Singapore’s financial regulators signed off on the acquisition, clearing the main hurdle for SBI to move forward. Coinhako has been running crypto trading services out of Singapore for years, building a user base and a compliance track record that would take a new entrant a long time to replicate. SBI didn’t build that from scratch — it bought it. And that’s kind of the whole point. The group has been pushing hard into digital assets, and Coinhako gives it a ready-made foothold: licensed, operational, and already trusted by retail and institutional users in the region. Full integration is still pending some final procedural steps, but the regulatory green light was the big one.
Stablecoins and Tokenized Assets Drive the Play
SBI’s interest here isn’t just in running a crypto exchange. The group has been pretty open about where it sees the next wave of financial technology heading — stablecoins, onchain finance, tokenized assets. These aren’t fringe ideas anymore. Stablecoins pegged to traditional currencies like the US dollar have moved from niche instruments to serious settlement tools, used by businesses and traders who want price stability without abandoning blockchain rails. Tokenized assets — think real estate, bonds, or funds represented as digital tokens on a blockchain — are attracting serious capital from banks and asset managers who spent years dismissing the whole space.
SBI wants a piece of all of it. And Coinhako’s infrastructure, built to handle crypto trading at scale in a regulated environment, is a platform that can be adapted for those newer product lines. It’s not just about buying market share in spot trading. It’s about having a base in Singapore from which SBI can build and deploy new digital financial products without starting from zero on the compliance side.
Singapore matters here. The city-state has spent years crafting a regulatory framework for digital assets that’s strict enough to keep bad actors out but clear enough that serious operators know what’s expected of them. That predictability is valuable. A lot of crypto businesses have struggled in jurisdictions where the rules kept shifting or where regulators moved to shut things down without warning. Singapore didn’t do that. SBI clearly sees that environment as an asset in itself.
What Coinhako Brings to the Table
Coinhako’s value to SBI goes beyond a license and a user list.
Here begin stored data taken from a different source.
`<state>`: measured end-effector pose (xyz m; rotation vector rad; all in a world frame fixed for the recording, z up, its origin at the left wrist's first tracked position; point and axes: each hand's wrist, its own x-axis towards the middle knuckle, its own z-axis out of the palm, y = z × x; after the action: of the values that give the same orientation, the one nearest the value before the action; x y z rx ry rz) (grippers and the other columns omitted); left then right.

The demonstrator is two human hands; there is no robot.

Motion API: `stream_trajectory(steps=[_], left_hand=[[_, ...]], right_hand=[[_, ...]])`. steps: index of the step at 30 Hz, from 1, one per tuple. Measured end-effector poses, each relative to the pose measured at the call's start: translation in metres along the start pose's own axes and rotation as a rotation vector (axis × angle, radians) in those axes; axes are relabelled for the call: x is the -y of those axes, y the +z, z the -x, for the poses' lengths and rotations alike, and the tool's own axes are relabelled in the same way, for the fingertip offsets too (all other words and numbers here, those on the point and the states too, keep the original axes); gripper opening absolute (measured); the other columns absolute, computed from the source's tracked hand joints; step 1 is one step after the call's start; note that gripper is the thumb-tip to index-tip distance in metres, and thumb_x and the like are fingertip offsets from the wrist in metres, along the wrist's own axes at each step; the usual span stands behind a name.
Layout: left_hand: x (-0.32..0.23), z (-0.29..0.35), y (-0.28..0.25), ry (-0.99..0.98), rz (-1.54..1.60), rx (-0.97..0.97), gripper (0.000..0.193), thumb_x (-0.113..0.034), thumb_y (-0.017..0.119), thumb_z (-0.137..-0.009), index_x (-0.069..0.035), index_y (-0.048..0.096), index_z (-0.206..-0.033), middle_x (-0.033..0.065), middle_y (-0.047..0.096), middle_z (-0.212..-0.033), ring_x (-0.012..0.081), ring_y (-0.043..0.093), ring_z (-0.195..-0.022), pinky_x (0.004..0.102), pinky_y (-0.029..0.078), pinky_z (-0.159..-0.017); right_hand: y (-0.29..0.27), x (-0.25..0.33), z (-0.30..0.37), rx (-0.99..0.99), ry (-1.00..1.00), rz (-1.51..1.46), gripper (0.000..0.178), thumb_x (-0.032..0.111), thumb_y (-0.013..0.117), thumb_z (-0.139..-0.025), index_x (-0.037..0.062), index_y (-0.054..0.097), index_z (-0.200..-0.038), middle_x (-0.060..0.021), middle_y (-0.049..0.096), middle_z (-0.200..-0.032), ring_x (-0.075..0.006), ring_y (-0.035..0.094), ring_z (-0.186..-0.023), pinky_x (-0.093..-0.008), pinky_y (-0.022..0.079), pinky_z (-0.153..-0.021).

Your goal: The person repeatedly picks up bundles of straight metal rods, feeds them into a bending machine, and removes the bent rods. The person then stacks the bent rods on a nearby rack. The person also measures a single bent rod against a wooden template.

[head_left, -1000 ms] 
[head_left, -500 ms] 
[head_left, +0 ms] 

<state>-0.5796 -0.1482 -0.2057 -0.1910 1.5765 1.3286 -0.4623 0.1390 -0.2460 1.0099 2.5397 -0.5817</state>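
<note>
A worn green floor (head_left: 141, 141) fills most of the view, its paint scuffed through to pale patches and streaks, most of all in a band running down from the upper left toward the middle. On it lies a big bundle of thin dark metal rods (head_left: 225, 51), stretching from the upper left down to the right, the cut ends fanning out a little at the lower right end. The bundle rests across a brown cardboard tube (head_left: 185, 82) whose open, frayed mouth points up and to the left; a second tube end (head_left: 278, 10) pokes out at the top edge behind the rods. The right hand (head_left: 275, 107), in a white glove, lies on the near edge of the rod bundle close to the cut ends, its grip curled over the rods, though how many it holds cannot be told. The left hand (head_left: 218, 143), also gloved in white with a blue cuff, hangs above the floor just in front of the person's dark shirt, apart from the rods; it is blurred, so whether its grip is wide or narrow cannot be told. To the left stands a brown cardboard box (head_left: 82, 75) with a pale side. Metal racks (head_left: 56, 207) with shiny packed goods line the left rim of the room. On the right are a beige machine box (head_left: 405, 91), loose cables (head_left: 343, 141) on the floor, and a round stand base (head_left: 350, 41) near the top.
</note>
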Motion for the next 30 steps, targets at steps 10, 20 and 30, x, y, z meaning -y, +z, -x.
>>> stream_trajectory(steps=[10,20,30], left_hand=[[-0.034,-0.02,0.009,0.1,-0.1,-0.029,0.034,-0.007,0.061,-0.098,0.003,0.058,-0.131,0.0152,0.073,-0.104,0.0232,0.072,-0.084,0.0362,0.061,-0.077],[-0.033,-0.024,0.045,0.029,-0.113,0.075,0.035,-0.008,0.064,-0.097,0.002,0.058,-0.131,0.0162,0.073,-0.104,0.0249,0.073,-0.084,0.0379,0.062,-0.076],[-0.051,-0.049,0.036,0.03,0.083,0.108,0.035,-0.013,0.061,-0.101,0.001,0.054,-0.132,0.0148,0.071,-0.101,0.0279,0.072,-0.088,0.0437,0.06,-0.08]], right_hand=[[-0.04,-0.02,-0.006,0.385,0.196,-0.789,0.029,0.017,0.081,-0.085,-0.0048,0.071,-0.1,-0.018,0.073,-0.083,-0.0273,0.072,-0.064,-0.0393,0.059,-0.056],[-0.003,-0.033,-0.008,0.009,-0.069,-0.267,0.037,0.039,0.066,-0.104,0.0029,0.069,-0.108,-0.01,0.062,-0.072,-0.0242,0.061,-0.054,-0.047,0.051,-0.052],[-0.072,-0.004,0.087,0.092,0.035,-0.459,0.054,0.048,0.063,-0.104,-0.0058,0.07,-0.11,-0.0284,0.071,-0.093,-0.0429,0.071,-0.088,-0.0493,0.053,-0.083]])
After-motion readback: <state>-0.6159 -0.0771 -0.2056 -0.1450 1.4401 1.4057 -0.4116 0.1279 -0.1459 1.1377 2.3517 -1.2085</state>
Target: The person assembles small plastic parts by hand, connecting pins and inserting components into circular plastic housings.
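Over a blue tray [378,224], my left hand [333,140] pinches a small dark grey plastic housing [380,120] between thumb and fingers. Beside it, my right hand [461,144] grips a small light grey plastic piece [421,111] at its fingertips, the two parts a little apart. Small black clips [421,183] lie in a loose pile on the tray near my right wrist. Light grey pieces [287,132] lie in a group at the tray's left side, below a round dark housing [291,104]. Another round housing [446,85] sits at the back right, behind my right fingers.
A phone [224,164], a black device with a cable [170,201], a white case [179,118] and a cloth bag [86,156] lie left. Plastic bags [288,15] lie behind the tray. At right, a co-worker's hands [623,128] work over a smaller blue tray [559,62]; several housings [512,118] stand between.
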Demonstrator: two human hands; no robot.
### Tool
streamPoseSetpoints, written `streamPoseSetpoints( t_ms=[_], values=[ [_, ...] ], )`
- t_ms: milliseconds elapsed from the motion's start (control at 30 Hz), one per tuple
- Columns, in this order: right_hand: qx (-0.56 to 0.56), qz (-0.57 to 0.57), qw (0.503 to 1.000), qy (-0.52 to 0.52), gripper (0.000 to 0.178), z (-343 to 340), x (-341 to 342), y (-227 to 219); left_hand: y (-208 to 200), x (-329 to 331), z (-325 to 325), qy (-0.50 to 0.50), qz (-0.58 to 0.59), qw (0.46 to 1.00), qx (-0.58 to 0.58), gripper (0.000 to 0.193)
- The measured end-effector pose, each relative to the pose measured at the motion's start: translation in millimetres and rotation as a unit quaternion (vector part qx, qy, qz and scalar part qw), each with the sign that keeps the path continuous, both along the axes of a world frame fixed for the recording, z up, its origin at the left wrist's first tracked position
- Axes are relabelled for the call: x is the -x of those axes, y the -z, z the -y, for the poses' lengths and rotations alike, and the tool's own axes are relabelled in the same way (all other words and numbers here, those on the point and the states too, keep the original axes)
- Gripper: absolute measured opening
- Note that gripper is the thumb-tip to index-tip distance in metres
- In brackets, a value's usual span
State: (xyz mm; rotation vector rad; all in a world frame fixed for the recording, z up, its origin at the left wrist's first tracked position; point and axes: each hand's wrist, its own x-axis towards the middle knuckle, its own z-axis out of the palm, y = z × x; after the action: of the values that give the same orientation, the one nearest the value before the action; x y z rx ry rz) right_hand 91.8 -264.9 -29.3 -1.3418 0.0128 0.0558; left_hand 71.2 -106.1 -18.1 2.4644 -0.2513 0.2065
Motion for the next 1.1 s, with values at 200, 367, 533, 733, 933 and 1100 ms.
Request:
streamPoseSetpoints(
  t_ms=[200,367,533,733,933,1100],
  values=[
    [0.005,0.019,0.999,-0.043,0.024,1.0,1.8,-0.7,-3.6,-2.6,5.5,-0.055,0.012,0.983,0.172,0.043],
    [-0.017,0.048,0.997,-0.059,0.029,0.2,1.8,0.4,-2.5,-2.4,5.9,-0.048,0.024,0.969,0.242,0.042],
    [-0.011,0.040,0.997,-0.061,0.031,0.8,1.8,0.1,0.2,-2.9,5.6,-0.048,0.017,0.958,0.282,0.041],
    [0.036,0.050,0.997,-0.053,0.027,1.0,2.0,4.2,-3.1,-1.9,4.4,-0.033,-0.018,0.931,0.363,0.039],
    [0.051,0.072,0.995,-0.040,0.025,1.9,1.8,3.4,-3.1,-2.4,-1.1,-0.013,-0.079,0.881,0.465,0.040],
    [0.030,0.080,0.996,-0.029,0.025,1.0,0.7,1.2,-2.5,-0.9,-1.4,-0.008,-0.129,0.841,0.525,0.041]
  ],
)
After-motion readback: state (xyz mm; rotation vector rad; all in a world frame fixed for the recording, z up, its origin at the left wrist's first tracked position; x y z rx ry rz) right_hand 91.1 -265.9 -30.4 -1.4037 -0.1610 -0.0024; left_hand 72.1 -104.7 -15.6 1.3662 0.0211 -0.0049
The exchange has market knowledge — it knows how Southeast Asian crypto users behave, what products they want, what compliance expectations look like on the ground. That’s hard to buy directly. You get it by acquiring a team that’s been operating in the market for years.
SBI’s broader crypto strategy has been building for a while now. The group has made moves across the digital asset space in Japan and internationally, and the Coinhako deal fits a pattern: find established operators in strategic markets, bring them into the SBI ecosystem, and use their infrastructure to accelerate product development. It’s faster than building. Probably cheaper too, when you factor in the time and cost of getting licensed from scratch in a market like Singapore.
For Coinhako, the deal brings capital and the backing of a major Japanese financial institution. That’s not nothing. Crypto exchanges have had a rough few years globally — some high-profile collapses burned user confidence badly, and smaller platforms have struggled to hold onto customers who moved to larger, better-capitalized competitors. Being part of SBI’s group changes the risk profile entirely.
The stablecoin angle is worth watching closely. SBI has talked publicly about its ambitions in that space, and Coinhako’s platform could serve as a distribution and settlement layer for whatever stablecoin products SBI develops or partners on. Onchain finance — basically traditional financial services rebuilt on blockchain infrastructure — is another area where having a regulated exchange already in market is a real advantage. You can run pilots, test products with real users, and iterate without going through a full licensing process every time.
There’s still work to do before the integration is complete. The final procedural steps SBI mentioned aren’t spelled out in detail, and it’s unclear exactly how long the full integration timeline runs. No specific financial terms for the deal were made public either.
But the regulatory approval is done. SBI Holdings owns a majority of Coinhako. The next question is how fast they move on the stablecoin and tokenized asset ambitions that were the whole reason for buying in the first place.
Frequently Asked Questions
What did SBI Holdings acquire in Singapore?
SBI Holdings acquired a majority stake in Coinhako, a Singapore-based cryptocurrency exchange, following approval from Singapore’s financial regulators.
Why is SBI Holdings expanding into stablecoins and tokenized assets?
SBI has made stablecoins, onchain finance, and tokenized assets central to its digital asset strategy, and the Coinhako acquisition gives it a regulated Singapore platform to develop and deploy those products.